Fun and Games (US title: 1000 Convicts and a Woman) is a 1971 British comedy-drama and sexploitation film directed by Ray Austin and starring Alexandra Hay, Sandor Elès, Harry Baird and Neil Hallett. The original screenplay was written by Academy Award nominee Oscar Brodney.

== Plot ==
Seventeen year-old Angela Thorne returns from an American boarding school to live with her father, who has turned his country estate into an experimental open prison, of which he is the Governor. She seeks sexual attention from various prison inmates, leading to blackmail and death.

==Cast==
- Alexandra Hay as Angela Thorne
- Sandor Elès as Paul Floret
- Harry Baird as Carl
- Neil Hallett as Warden Thorne
- Robert Brown as Ralph
- Fredric Abbott as Forbus
- David Bauer as Gribney
- Peter J. Elliott as Matthews
- Tracy Reed as Linda
- Stella Tanner as Mrs. Jackson

== Critical reception ==
The Los Angeles Times film critic Kevin Thomas penned a positive review, writing, "...slickly made... it is a surprisingly amusing movie, thanks largely to Miss Hay who is clearly having lots of fun... Hers is a very showy role and Miss Hay, a nervy, brittle actress, gives it her all and then some."

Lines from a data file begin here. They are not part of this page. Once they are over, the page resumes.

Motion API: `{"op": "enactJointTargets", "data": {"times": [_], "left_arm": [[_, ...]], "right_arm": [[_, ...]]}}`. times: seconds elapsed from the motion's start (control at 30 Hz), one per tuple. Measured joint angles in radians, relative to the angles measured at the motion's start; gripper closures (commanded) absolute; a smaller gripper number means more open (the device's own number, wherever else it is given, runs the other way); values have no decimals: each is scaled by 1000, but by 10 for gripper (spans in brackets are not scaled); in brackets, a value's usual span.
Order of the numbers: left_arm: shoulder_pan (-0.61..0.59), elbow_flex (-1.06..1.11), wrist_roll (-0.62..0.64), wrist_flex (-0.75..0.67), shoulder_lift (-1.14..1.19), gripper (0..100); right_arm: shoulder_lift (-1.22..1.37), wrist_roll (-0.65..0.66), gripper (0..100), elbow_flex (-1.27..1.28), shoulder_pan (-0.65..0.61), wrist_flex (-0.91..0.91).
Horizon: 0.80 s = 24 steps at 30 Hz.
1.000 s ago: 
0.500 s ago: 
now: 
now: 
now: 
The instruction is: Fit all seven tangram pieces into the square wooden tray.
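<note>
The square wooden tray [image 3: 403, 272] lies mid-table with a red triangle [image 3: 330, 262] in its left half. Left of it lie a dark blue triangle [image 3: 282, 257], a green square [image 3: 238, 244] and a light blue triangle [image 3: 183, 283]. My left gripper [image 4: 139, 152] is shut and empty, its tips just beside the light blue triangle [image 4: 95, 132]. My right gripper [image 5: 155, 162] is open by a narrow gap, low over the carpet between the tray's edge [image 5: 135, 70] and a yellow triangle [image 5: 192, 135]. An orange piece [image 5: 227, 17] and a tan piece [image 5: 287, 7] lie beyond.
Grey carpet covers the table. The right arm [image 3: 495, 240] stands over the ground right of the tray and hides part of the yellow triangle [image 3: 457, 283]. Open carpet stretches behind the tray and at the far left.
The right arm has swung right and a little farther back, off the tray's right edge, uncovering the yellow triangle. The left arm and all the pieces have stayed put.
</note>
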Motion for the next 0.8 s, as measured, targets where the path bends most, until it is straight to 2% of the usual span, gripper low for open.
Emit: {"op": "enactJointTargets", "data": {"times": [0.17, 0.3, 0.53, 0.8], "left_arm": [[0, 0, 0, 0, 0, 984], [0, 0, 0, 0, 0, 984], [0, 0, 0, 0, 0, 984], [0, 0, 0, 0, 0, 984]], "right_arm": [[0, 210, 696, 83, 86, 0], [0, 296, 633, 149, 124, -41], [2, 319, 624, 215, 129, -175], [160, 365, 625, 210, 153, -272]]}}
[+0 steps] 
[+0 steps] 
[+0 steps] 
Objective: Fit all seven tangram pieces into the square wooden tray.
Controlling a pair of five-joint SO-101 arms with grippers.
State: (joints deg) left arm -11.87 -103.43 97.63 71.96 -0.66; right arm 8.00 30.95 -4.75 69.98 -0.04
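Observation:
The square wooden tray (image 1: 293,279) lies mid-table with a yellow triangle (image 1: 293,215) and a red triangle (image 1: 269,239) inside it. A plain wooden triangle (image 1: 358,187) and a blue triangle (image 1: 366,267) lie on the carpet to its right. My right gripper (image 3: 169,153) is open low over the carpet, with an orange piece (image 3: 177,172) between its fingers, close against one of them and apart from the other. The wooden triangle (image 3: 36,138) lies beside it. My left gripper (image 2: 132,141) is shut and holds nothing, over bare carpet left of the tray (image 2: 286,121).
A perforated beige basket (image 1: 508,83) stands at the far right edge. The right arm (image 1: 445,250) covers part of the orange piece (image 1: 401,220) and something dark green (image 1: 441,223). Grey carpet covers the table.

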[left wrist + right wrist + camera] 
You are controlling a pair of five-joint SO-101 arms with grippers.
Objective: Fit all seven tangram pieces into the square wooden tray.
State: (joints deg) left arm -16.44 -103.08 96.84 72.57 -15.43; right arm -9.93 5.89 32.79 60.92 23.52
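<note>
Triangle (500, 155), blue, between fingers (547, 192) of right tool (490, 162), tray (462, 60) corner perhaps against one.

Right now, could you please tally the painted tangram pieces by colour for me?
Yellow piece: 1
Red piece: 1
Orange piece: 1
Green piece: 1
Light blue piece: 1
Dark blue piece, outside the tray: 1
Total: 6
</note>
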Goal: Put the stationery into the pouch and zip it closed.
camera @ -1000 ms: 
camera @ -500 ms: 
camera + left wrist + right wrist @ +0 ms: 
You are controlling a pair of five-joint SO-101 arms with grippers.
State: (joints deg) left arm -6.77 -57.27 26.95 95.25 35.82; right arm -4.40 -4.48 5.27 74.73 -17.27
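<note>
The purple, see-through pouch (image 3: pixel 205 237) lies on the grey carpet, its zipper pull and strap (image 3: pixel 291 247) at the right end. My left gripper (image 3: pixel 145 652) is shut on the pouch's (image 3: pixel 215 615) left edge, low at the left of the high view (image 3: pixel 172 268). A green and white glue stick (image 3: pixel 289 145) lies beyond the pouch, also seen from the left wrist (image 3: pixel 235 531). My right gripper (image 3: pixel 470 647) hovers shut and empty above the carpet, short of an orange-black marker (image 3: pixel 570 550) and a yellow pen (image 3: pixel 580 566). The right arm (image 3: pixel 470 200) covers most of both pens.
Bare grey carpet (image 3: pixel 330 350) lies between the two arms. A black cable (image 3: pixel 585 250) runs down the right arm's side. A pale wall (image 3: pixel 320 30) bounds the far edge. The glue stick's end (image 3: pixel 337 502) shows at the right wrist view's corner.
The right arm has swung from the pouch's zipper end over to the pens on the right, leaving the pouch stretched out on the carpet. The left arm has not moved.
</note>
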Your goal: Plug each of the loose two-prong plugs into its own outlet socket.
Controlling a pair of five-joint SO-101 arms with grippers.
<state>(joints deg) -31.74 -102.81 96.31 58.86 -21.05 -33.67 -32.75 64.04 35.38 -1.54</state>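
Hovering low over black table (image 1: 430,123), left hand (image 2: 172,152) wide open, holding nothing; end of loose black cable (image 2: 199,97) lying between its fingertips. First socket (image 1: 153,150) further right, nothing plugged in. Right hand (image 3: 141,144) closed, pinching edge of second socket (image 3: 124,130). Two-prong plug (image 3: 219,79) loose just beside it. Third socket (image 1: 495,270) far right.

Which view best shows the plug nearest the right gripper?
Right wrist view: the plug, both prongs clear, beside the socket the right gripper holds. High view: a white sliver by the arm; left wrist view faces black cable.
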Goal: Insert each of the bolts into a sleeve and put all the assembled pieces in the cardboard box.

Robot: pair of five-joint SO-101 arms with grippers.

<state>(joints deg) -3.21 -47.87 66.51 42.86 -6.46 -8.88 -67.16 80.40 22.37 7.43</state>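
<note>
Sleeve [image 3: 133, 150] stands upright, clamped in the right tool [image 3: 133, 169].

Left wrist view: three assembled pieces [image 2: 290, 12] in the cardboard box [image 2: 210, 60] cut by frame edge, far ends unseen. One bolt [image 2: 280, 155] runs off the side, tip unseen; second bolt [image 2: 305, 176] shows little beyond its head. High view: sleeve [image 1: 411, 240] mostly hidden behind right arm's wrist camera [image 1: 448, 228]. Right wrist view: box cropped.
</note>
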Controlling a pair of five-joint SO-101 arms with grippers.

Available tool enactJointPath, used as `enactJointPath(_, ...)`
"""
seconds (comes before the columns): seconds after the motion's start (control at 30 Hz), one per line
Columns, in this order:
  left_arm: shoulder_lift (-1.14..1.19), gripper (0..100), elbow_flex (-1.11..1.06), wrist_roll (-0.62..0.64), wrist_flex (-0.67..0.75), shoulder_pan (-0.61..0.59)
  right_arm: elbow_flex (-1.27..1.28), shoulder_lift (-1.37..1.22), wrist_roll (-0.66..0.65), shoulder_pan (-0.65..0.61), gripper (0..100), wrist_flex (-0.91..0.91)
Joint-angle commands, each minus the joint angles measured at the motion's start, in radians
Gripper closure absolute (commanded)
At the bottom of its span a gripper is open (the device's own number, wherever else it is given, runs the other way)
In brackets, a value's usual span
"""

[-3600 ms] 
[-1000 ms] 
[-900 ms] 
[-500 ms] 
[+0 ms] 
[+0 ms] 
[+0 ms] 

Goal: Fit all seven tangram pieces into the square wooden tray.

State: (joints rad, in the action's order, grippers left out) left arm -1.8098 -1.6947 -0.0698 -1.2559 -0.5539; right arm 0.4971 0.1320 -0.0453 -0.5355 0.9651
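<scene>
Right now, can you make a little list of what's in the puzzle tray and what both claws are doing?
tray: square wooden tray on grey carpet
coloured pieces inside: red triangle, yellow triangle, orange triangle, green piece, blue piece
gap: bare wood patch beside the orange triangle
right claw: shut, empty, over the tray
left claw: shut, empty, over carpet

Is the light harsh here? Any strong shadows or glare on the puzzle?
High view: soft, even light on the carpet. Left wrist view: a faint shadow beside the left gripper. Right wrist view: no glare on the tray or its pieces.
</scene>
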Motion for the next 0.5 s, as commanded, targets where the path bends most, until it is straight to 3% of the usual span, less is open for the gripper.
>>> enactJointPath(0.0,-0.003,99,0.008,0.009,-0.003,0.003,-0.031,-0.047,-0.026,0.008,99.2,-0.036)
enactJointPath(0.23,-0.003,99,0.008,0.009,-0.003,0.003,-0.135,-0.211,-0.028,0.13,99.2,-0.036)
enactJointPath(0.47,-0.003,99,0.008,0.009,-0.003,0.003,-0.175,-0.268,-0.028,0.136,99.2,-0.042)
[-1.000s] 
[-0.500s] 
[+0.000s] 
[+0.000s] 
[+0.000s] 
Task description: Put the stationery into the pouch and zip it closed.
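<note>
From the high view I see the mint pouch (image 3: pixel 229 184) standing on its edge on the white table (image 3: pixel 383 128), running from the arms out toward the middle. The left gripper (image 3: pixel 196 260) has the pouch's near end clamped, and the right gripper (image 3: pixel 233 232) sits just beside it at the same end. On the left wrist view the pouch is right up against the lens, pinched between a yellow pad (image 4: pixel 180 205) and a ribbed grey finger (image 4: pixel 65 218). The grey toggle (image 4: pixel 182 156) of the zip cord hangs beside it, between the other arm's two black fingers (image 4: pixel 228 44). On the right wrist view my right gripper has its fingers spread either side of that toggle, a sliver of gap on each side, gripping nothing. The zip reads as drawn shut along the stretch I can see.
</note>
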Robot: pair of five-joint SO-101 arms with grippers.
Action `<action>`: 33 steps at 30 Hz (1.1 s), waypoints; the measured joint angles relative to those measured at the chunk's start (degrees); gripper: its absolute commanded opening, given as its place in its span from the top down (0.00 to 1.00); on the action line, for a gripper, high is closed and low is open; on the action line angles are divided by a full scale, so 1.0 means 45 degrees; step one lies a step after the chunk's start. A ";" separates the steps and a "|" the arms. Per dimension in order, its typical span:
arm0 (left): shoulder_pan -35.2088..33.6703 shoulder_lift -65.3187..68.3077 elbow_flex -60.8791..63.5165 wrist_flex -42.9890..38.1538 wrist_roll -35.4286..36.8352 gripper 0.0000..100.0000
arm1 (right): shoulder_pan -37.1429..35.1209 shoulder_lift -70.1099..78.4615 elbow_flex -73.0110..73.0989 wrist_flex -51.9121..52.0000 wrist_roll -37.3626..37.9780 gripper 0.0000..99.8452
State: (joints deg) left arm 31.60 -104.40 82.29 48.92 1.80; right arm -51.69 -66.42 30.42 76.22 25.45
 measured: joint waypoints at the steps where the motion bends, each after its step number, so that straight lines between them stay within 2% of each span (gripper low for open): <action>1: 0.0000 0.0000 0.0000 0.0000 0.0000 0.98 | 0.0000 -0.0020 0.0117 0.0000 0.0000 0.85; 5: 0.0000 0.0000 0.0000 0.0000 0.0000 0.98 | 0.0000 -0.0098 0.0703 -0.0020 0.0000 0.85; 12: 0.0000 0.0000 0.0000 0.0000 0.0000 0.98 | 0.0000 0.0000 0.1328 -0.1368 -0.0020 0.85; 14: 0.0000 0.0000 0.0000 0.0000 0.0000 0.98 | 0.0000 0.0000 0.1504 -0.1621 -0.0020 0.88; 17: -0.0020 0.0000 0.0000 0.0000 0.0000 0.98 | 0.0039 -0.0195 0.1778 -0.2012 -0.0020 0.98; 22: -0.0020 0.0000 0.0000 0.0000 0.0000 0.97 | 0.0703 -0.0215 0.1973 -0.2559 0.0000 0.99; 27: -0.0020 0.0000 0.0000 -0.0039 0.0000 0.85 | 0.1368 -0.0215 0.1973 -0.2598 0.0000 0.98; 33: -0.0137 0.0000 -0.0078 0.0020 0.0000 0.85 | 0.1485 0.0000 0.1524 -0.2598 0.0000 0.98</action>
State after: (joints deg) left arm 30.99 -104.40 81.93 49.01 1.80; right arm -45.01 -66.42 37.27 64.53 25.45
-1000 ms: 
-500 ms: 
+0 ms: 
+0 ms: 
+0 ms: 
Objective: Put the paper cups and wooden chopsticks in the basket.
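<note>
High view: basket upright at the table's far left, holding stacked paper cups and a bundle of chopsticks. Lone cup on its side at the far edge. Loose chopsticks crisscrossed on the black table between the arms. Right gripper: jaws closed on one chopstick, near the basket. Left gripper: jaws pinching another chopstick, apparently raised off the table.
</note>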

The Monthly Film Bulletin wrote: "As tedious as it is unconvincing, Fun and Games (helpfully subtitled 'A Portrait of a Nymphomaniac') charts the one-dimensional adventures of a teenager whose petulance Alexandra Hay suggests with a piercing monotone giggle, forever wiggling her thighs in the direction of the hardened criminals who freely roam around the country club setting of an improbably open prison. The naughty boarding school atmosphere is occasionally interrupted by some aggressively nasty scenes: Angela rubbing off her frustrations on the handlebars of her bicycle, or unzipping her jeans to taunt the moronic Gribney. Despite the film's token attempts to win sympathy for her behaviour with pat Freudian explanations, the camerawork suggests only a cynical and prurient detachment. Most of the prisoners show stalwart good sense in ignoring her silly antics; it's a pity the film's makers did not do likewise."'

==Legacy==
In 2024, Kino Lorber released a restoration of 1,000 Convicts and a Woman on Blu-ray as part of their Kino Cult line. It marked the first ever home video release of the film. The Blu-ray includes an audio commentary by Alexandra Hay's biographer Dylan Dean Staley (featuring excerpts from an audio interview Staley conducted with the film's director Ray Austin) as well as Having Fun Playing Games, an 18-minute featurette by James McCabe, featuring interviews with assistant director Graham Fowler, assistant director Nicholas Granby, stunt actor Paul Weston, and stunt actor Dinny Powell.

Kino Lorber's Blu-ray was favorably reviewed on Blu-ray.com by Dr. Svet Atanasov, who praised the restoration and extras, and also enjoyed the film. Atanasov wrote, "1,000 Convicts and a Woman is a teaser with a distinctly British sense of humor, so if seen at the right time, it can be pretty effective. It looks very good on Blu-ray, too."